As much as Franzen finds ways to dissect postmodern American existential angst, I missed the tight structure of the two parents and the three grown children all exemplifying the split between the east coast pretensions and the midwest blandness of The Corrections. Purity still has its moments where Franzen's satirical vision summarizes our landscape. For instance, take this scene in Texas from the point of view of the 50-something journalist named Leila:
"To drive east on Amarillo Boulevard was to pass, in quick succession, the high-security Clements Unit prison complex, the McCaskill meat-processing facility, and the Pantex nuclear-weapons plant, three massive installations more alike than different in their brute utility and sodium-vapor lighting. In the rear-view mirror were the evangelical churches, the Tea Party precincts, the Whataburgers. Ahead, the gas and oil wells, the fracking rigs, the overgrazed ranges, the feedlots, the depleted aquifer. Every facet of Amarillo a testament to a nation of bad-ass firsts; first in prison population, first in meat consumption, first in operational strategic warheads, first in per-capita carbon emissions, first in line for the Rapture. Whether American liberals liked it or not, Amarillo was how the rest of the world saw their country" (173).

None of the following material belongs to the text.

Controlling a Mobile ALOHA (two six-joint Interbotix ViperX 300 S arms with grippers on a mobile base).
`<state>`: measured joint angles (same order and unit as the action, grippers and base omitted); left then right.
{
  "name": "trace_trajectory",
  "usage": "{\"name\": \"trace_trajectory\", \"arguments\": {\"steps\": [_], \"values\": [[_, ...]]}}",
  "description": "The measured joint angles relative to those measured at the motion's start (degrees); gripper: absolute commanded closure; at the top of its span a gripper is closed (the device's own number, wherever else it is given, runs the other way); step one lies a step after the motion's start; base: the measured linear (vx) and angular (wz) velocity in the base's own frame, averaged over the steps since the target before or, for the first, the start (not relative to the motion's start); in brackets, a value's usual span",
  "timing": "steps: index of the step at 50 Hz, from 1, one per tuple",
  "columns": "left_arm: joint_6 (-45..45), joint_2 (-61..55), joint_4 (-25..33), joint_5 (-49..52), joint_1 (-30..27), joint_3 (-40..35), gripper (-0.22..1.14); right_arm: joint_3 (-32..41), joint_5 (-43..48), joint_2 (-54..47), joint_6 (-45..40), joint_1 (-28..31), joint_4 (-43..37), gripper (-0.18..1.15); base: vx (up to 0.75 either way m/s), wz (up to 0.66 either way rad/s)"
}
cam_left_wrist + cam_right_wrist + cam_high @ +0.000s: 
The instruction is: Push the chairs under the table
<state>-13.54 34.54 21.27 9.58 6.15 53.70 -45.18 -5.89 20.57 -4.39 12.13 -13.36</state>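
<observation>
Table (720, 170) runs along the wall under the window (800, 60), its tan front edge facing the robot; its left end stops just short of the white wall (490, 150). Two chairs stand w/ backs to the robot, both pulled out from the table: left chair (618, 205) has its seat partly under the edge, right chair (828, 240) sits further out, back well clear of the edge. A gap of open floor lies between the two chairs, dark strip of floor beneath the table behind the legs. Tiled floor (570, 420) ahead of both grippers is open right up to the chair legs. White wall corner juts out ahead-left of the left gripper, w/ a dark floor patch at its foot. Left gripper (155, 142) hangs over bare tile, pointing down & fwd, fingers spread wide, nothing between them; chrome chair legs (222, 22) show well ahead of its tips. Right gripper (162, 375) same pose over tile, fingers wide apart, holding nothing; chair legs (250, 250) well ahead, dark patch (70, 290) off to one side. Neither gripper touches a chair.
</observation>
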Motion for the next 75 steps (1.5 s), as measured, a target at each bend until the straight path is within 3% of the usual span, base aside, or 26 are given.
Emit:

This x-ray vision of our debased culture suits me well (I especially like the sodium-vapor lighting equalizing all three facilities), but for some reason Purity keeps returning to the carping of Annabel who torments her overly sweet husband Tom with her artistic sense of injustice, her rejection of her family's billions of blood money made from meat processing, and her dislike of the world as it is. Perhaps we are meant to see some actual purity in all of Annabel's rejections and in Pip's search for a better way of life free from her parent's psychodramas. Franzen's fiction works best, as it sometimes does in Purity, when he finds a balance between his hyper-critical rage and his more sympathetic examination of our inner lives.